Choeur et orchestre de San Francisco, Michael Tilson Thomas.


Voilà, depuis Bernstein justement, le chef le plus considérable que l’Amérique nous ait donné. Qui, à la tête de sa phalange de San Francisco, a réalisé en quelques années un travail -car combien de travail faut-il pour atteindre pareil naturel, pareille perfection ?- des plus accomplis de cette fin de siècle : jouant (beaucoup) avec le même bonheur Mahler et Copland, Stravinsky et Mozart, Ravel, Debussy, et Berlioz, aujourd’hui, dont cette Fantastique s’impose comme l’une des plus belles jamais enregistrées, toutes époques confondues.

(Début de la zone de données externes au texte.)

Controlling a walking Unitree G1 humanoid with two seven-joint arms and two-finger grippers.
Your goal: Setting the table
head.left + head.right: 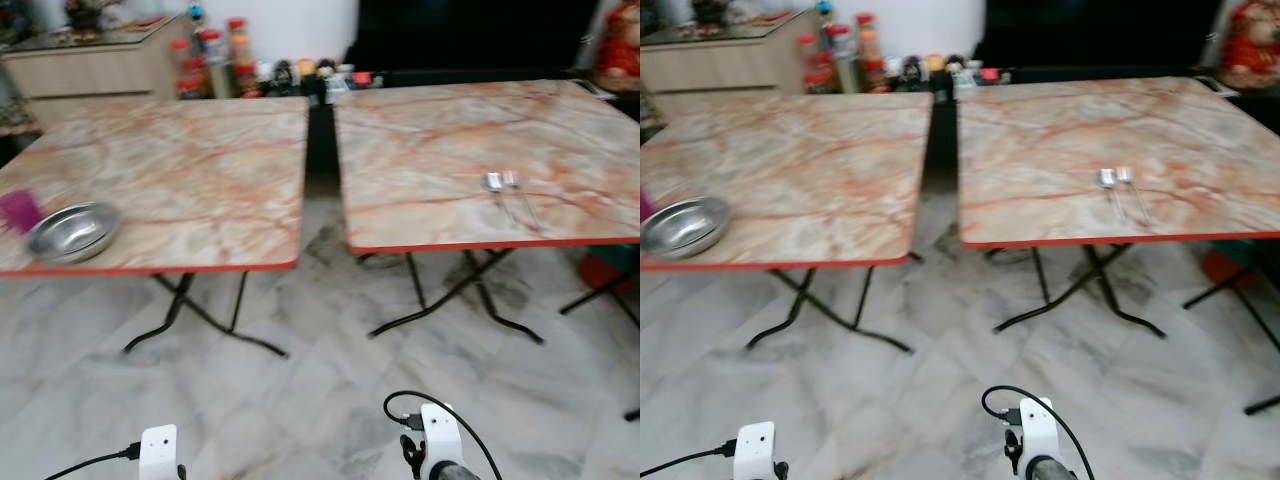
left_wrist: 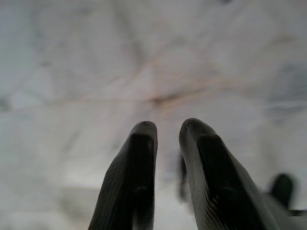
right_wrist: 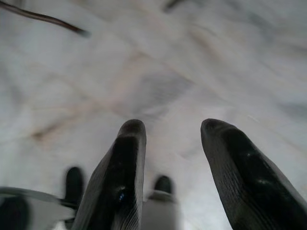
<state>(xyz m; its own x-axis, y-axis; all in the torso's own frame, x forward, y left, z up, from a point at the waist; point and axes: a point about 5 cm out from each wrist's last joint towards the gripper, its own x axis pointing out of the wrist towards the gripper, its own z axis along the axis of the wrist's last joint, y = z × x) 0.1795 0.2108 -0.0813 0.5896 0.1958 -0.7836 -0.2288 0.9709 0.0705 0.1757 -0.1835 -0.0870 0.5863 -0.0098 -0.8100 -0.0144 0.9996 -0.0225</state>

Et pourtant ! N’avait-on pas Monteux, à San Francisco précisément (RCA), chef et orchestre flamboyants, lecture apaisée et souveraine de cette magnifique épopée symphonique ? N’eut-on pas, plus tard, et dans une forme très française, Thomas Beecham, qui fit résonner l’orchestre national de l’ORTF comme plus jamais on ne l’entendit (EMI) ? Et Munch, bien sûr, aussi inégal qu’inégalable dans ces pages qu’il dirigea tant de fois (s’il fallait retenir une version : celle captée live, à Lisbonne, en 63, chez Montaigne). Jusqu’à nos illustres « révolutionnaires », Norrington et Gardiner, adulés ou exécrés, et qui eurent, quoi qu’on en dise, l’heur de nous faire redécouvrir cette partition dans un son et une façon d’époque : n’en déplaise à certains, ces deux lectures-là resteront incontournables.

Faut-il dire que Tilson Thomas (MTT pour les initiés…) réussit la quadrature du cercle, l’impossible synthèse de toutes ces illustres exécutions ? Inutile de définir par des mots l’incroyable alchimie de cet enregistrement : on pourrait parler de l’harmonie inouïe liant un sens quasi maniaque du détail à l’équilibre d’ensemble, parfait. De la puissance et de la poésie, de la pâte sonore irrésistible d’un orchestre dont tous les pupitres (cordes, bois…) s’entendent et se répondent à merveille. Du travail… fantastique, enfin, sur le son, qui, pour une fois, ne se suffit pas à lui-même mais est là au service d’un vrai projet artistique et technique.

On tient, extraits (rares) de Lélio compris, non seulement l’un des grands Berlioz de l’époque, mais l’un des plus beaux disques symphoniques de ces dernières années, et la confirmation, si besoin était, d’un des plus grands chefs du siècle prochain.